## Import the necessary packages

In [1]:
!pip install matplotlib



In [1]:
import pandas as pd
import numpy as np


## Read the data into a data frame

Create column headers

In [2]:
headers = ["symboling","normalized-losses","make","fuel-type","aspiration", "num-of-doors","body-style",
         "drive-wheels","engine-location","wheel-base", "length","width","height","curb-weight","engine-type",
         "num-of-cylinders", "engine-size","fuel-system","bore","stroke","compression-ratio","horsepower",
         "peak-rpm","city-mpg","highway-mpg","price"]

In [3]:
df = pd.read_csv('./data.csv', names=headers)

#### View the data 

In [None]:
df.head()

## Handling missing values

### Replace the missing values with NaN (Not a Number) which is Python's default missing value marker for reason's of computational speed and convinience

In [4]:
df.replace("?", np.nan, inplace=True)
df.head()

Unnamed: 0,symboling,normalized-losses,make,fuel-type,aspiration,num-of-doors,body-style,drive-wheels,engine-location,wheel-base,...,engine-size,fuel-system,bore,stroke,compression-ratio,horsepower,peak-rpm,city-mpg,highway-mpg,price
0,3,,alfa-romero,gas,std,two,convertible,rwd,front,88.6,...,130,mpfi,3.47,2.68,9.0,111,5000,21,27,13495
1,3,,alfa-romero,gas,std,two,convertible,rwd,front,88.6,...,130,mpfi,3.47,2.68,9.0,111,5000,21,27,16500
2,1,,alfa-romero,gas,std,two,hatchback,rwd,front,94.5,...,152,mpfi,2.68,3.47,9.0,154,5000,19,26,16500
3,2,164.0,audi,gas,std,four,sedan,fwd,front,99.8,...,109,mpfi,3.19,3.4,10.0,102,5500,24,30,13950
4,2,164.0,audi,gas,std,four,sedan,4wd,front,99.4,...,136,mpfi,3.19,3.4,8.0,115,5500,18,22,17450


#### There are several ways to check for missing values.

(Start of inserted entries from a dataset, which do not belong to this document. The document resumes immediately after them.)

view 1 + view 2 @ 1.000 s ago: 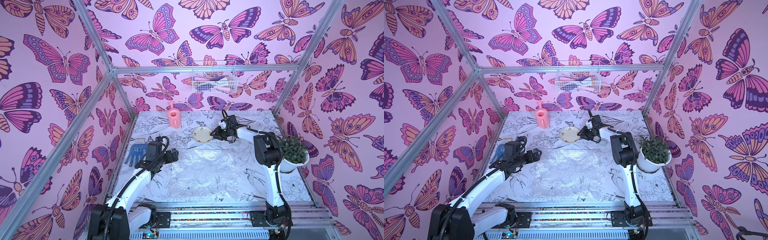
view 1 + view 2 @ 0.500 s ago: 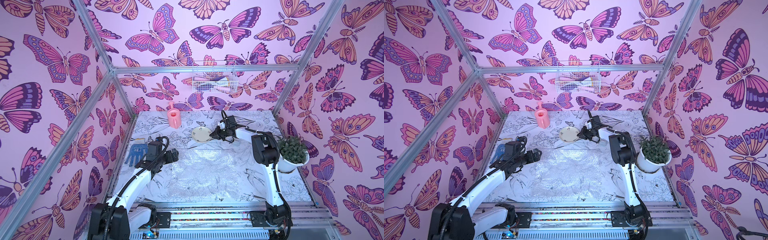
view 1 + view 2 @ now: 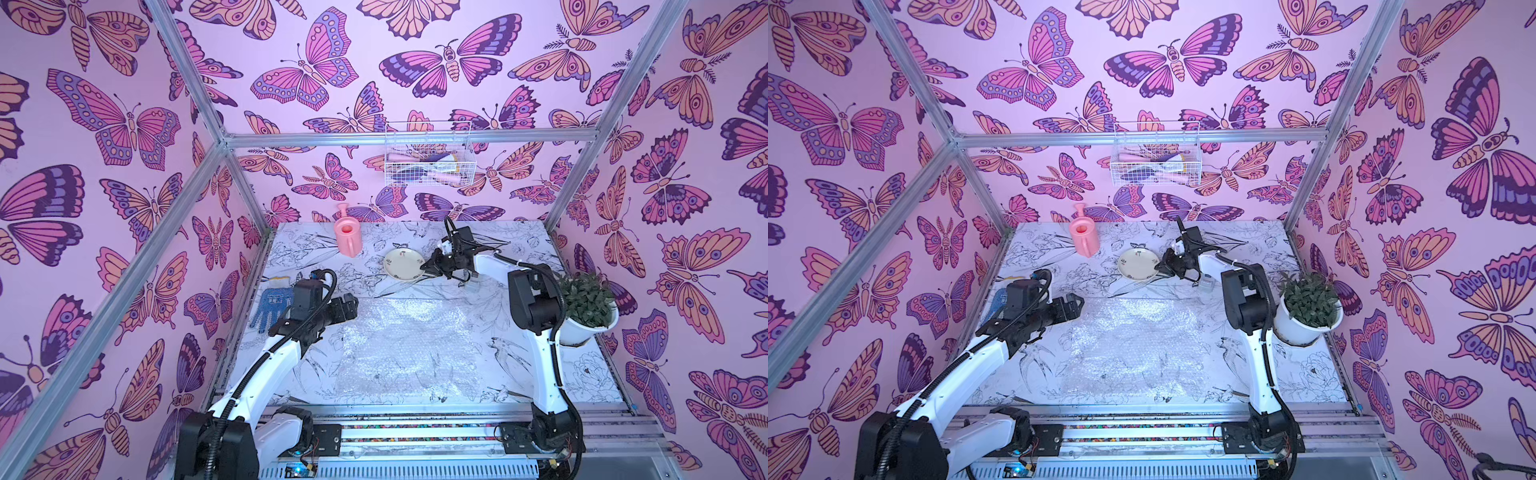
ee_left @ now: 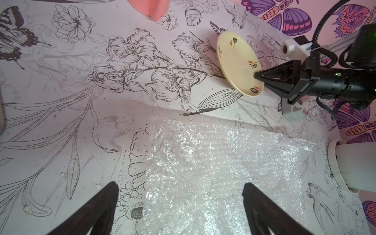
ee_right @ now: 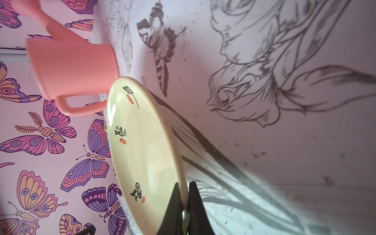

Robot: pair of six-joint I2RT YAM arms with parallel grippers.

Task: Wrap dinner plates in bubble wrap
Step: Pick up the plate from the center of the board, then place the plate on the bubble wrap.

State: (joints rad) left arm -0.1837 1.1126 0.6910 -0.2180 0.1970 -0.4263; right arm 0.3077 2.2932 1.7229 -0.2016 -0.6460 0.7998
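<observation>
— Newly closed, right end effector [image 5: 184,189] pinches the plate [image 3: 404,263] rim, beyond the wrap [image 3: 409,349]. Why the rim?
— Probably to lift it onto the wrap; left end effector [image 4: 180,184] waits spread over its corner.

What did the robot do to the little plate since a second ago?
The right gripper pinched shut on the rim of the plate; a second ago its jaws were slightly apart there. The plate has not visibly shifted from its spot beyond the bubble wrap. The left gripper stayed wide open by the wrap's corner, and the wrap stayed flat.
</observation>
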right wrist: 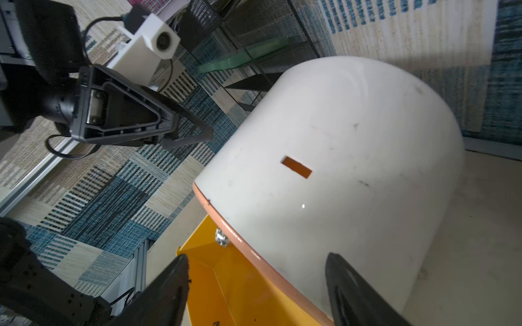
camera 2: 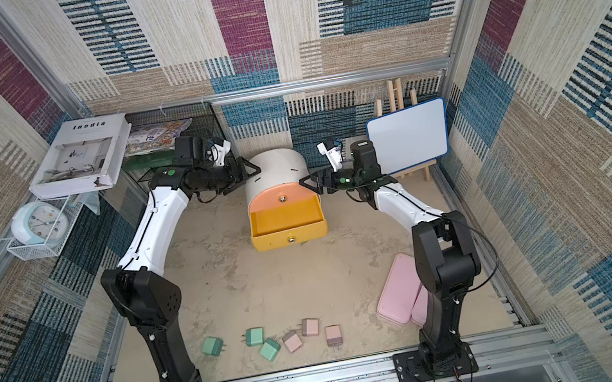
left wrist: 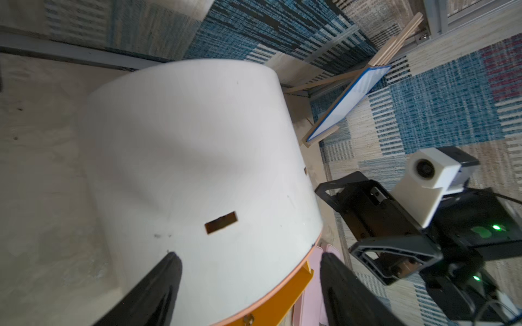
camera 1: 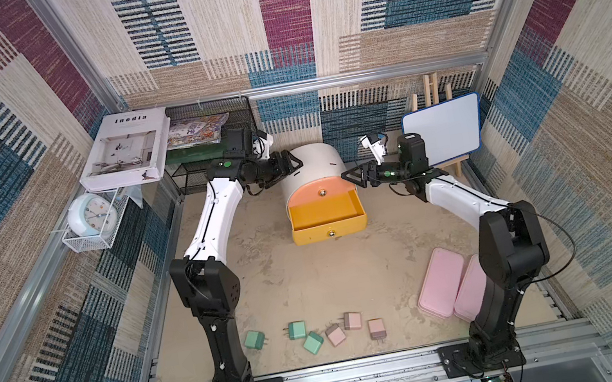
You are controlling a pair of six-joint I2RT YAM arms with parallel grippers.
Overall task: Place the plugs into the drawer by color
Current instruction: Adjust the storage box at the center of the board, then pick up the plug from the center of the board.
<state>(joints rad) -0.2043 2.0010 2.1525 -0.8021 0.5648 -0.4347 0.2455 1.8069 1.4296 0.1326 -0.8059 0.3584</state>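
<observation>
Okay, both pincers flank the cabinet (camera 1: 316, 159): left pincer (camera 1: 289, 172) at its upper shoulder, right pincer (camera 1: 351, 177) on the opposite side by the peach front, with the cabinet between them. Both have jaws apart and nothing held. Whether the tips touch the shell we cannot tell.

Yellow drawer (camera 1: 323, 210) is pulled out just below the right pincer, empty. Green plugs (camera 1: 297, 329) and pink plugs (camera 1: 352, 319), three each, lie well away from both pincers, back near the arm bases. We see no blue ones.

We judge the step as fetching a first plug for the open drawer. To do it well:
- back off the cabinet without nudging it
- come down over the loner before the crowded ones
- clamp across the body's flat sides, not the prongs
- release low inside the drawer, one colour only
- skip the pink boxes (camera 1: 441, 282) beside the right arm

Writing: the book (camera 1: 126, 153) far out past the left pincer reads "Inedia". Plug markings are too small to read.
</observation>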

1. using the .isnull().any() function to check for missing values accross each column or .isnull().any().any() function accross the whole dataframe

In [None]:
df.isnull().any().any()

**'True'** indicates that there are indeed missing values. Going further to use the .isnull().sum() function returns the number of missing values in each column.

In [None]:
df.isnull().sum()

2. Create a temporary data frame to show missing values as boolean values using the .isnull() function. 

In [None]:
missing_data = df.isnull()
missing_data

Note that the .notnull() function can also be used but will show the result in opposite.

In [None]:
missing_data_2 = df.notnull()
missing_data_2

Count the number of missing values per column

In [None]:
for column in missing_data.columns.values.tolist():
    # print(column)
    print(missing_data[column].value_counts())
    print('\n')

### Treating the missing values

#### Ways to deal with missing values

Drop data
* Drop the whole row
* Drop the whole column

Replace data
* Replace it by mean (for numerical data)
* Replace it by frequency (for categorical data)
* Replace it based on other functions

Therefore, the following columns will be replaced and dropped accordingly:

1. normalized-losses (replace with mean)
2. num-of-doors (replace with frequency)
3. bore (replace with mean)
4. stroke (replace with mean)
5. horsepower (replace with mean)
6. peak-rpm (replace with mean)
7. price (drop the rows with missing values. This is because we want to predict the price of the cars and entries with out prices are not useful)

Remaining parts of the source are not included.